Air drying herbs, seeds, and nuts
Air drying foods is certainly not a new concept. It's been used for decades to store food safely. It's a simple, cost efficient way of preserving food for long-term shelf life.
Air dried foods can last for well over a year when stored properly, usually from eighteen months and longer, depending on what the food items are.
Air drying is very similar to dehydrating food in a machine. But it's actually better to air dry food items when it's possible, because it minimizes the loss of nutrients such as essential vitamins, minerals, and proteins. In fact, this method of preserving food is about as close as one can get to eating a raw diet.
When I first started air drying, I used a string to tie herbs up in bunches and used the needle and thread method to string peppers and mushrooms. I then hung my food in a well-ventilated room inside my home.
Nowadays, you can purchase mesh air dehydrators with tiers of ventilated shelves. Which is what I also have and use in my greenroom for dehydrating some of my leafy herbs such as lemon balm, mints, basil, thyme, and oregano.
What I specifically like about the mesh air dehydrators is that most have zipper enclosures, which helps keep the food safe from flies, mosquitoes and other creatures should you want to hang the air dehydrator outside. However, I normally leave mine hanging inside because the outside dust is horrible where I live.
Air drying herbs, seeds, and nuts
Air drying foods is extremely easy to do, it is energy efficient, and cost efficient.
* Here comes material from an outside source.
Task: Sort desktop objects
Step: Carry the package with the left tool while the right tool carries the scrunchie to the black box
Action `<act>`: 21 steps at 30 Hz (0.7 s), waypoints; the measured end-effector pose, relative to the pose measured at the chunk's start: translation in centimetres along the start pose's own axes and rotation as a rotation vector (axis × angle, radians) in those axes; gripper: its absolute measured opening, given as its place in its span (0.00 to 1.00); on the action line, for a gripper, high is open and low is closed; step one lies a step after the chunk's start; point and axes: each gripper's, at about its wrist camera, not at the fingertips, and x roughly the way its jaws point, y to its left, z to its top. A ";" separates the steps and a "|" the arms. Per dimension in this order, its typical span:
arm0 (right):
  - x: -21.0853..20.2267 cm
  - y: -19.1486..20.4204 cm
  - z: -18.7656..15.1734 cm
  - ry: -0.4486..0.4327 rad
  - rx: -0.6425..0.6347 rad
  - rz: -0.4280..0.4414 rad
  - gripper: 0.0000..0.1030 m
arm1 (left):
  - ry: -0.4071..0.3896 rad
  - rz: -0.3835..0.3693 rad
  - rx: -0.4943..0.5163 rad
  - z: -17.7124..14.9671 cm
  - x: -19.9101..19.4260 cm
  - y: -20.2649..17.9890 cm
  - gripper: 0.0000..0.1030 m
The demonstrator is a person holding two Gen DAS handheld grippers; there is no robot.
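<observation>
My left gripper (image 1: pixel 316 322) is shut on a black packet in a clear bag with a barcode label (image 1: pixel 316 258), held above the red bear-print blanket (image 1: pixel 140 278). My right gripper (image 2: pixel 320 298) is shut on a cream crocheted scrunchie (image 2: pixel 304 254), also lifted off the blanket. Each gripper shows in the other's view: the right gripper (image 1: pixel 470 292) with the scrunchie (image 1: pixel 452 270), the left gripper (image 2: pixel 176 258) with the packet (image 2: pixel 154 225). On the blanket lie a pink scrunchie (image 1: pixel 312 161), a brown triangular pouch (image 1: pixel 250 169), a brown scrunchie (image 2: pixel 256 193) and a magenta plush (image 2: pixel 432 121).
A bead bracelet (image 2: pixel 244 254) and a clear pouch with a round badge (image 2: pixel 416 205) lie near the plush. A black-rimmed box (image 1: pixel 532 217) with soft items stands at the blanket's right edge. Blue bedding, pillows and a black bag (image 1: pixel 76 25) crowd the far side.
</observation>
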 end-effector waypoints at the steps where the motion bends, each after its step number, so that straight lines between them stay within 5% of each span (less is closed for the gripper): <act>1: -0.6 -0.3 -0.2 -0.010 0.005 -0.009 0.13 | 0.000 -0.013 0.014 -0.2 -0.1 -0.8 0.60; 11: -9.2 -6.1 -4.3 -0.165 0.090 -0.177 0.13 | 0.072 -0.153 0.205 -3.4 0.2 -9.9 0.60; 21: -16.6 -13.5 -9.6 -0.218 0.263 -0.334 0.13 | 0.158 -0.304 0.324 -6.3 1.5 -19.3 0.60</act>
So for anyone who is interested in living a modest life, off grid or not, it's a self-sustainable way to prepare your food for the long-term without having to use electricity or fuel.
The tried-and-true way to bunch herbs, onions, and garlic by string, or using rubber bands around the stems, still works perfectly. To air dry in this manner, just gather a bunch of the herbs, etc., tie string around them, and hang them upside down to dry in a warm location inside. Because onions and garlic have a strong odor, dry them separately from other herbs.
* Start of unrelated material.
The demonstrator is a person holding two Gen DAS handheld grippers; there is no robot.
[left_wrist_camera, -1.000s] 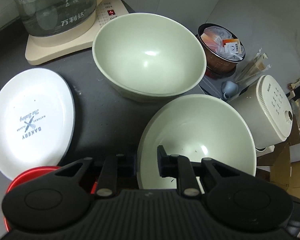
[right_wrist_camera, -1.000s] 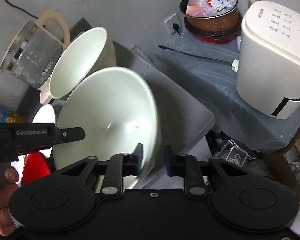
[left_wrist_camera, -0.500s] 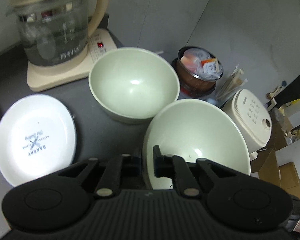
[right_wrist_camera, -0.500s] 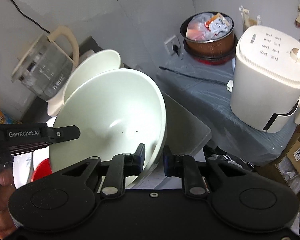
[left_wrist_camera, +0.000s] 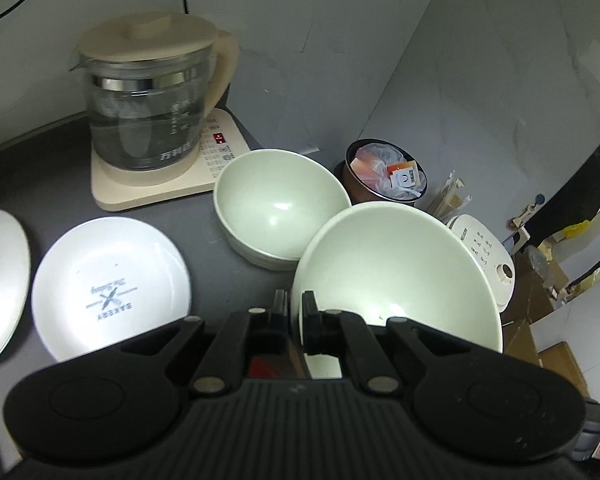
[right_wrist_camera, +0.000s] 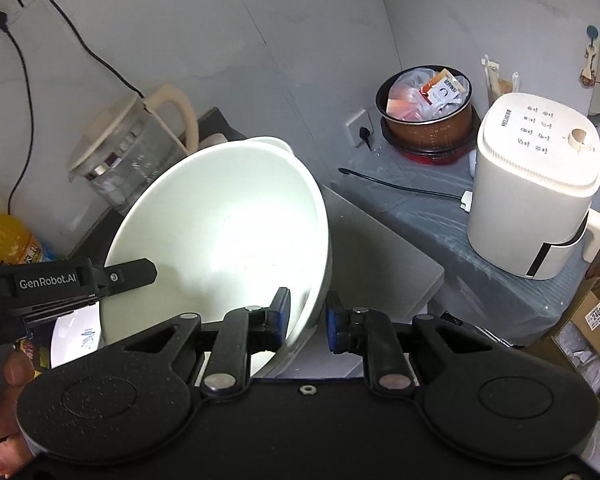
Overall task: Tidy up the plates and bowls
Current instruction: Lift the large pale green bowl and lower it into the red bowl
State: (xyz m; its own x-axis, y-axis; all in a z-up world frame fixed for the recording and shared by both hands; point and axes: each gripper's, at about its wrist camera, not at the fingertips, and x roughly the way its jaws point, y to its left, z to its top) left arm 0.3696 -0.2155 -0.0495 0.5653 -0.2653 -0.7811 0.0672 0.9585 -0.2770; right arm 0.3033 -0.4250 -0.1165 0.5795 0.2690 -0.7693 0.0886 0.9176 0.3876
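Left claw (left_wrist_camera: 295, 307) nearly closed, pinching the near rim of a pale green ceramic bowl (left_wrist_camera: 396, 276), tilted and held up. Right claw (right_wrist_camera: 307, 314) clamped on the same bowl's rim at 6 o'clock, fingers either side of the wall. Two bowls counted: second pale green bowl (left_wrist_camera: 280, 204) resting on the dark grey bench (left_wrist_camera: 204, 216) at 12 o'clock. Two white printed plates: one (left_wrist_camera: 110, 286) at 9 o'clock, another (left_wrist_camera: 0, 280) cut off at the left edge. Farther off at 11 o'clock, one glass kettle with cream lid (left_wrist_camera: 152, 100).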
Air-drying herbs, seeds, and nuts inside a hanging air dehydrator:
After hanging the air dehydrator in a dry, warm location inside, clip the sprigs off your herbs with scissors, either leave the leaves attached to their stems, or clip them off. Wash the leaves, then shake the excess water off. Place them inside the hanging mesh dehydrator. Do not overlap and make sure that there's space in between the herbs. When herbs are fully dry, their leaves will become brittle and their leaves will easily crumble. Store dried herbs in spice jars or plastic Ziploc bags.
For herbs with tiny leaves, and for drying seeds, use paper towels, tea cloth, or cheese cloth to lay them on. Even though the mesh lined shelves work well for herbs such as lemon balm, basil, and mints, the smaller leaves (such as thyme) and tiny seeds sometimes still fall through the holes in the mesh.
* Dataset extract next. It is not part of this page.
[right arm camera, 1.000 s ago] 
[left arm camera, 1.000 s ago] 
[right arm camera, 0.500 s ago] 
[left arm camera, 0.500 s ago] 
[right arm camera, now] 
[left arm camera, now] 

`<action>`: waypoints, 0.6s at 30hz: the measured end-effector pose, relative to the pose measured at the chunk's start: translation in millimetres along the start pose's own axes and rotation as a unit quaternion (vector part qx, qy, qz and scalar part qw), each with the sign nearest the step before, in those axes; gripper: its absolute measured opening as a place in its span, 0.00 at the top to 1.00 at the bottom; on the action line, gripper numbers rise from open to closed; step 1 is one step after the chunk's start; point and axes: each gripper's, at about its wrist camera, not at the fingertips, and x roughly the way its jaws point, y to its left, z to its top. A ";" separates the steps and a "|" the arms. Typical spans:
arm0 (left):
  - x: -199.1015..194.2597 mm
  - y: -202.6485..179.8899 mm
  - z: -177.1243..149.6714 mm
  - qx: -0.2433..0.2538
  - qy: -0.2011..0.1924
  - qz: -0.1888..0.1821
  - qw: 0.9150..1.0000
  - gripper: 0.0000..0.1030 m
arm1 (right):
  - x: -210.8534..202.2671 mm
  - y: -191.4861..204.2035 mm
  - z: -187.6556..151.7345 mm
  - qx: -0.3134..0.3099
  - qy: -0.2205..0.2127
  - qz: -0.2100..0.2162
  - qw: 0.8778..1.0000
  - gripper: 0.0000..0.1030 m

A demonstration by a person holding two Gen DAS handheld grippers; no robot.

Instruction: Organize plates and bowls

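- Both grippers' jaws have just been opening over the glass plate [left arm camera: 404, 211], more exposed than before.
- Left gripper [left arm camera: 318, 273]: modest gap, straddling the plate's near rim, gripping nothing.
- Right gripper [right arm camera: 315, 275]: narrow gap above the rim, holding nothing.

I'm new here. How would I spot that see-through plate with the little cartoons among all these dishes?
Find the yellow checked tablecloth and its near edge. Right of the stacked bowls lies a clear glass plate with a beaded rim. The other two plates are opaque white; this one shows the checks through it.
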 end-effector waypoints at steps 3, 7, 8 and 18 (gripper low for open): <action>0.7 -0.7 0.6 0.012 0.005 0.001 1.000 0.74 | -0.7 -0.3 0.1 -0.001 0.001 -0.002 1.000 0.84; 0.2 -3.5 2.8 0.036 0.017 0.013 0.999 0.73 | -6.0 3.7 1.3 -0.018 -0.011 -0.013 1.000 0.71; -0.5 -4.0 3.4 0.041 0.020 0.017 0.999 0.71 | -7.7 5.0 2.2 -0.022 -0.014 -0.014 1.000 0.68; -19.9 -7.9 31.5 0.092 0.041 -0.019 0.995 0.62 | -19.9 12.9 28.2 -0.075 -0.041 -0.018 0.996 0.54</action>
Air-drying unshelled nuts:
For unshelled nuts, lay them directly onto the mesh shelves. Spread the nuts out in thin layers and allow them to dry. Nuts dry best with a small fan circulating a gentle air flow on them, or out on a screened-in porch. The time it takes nuts to dry will depend on what type of nuts they are. When nuts such as pecans and walnuts are dried, you'll be able to shake the nuts and hear them move inside the shells.
Notes:
Vegetables and meats can also be air dried, sun dried, oven dried, and, of course, dehydrated in an electric dehydrator.
The key to successfully dehydrating food is keeping sufficient air flow on whatever you're dehydrating. High humidity can produce mold. Regardless of the dehydration techniques you have used, throw away any food if it has any mold forming on it.
Always store dehydrated food in airtight containers and place it in a dark pantry.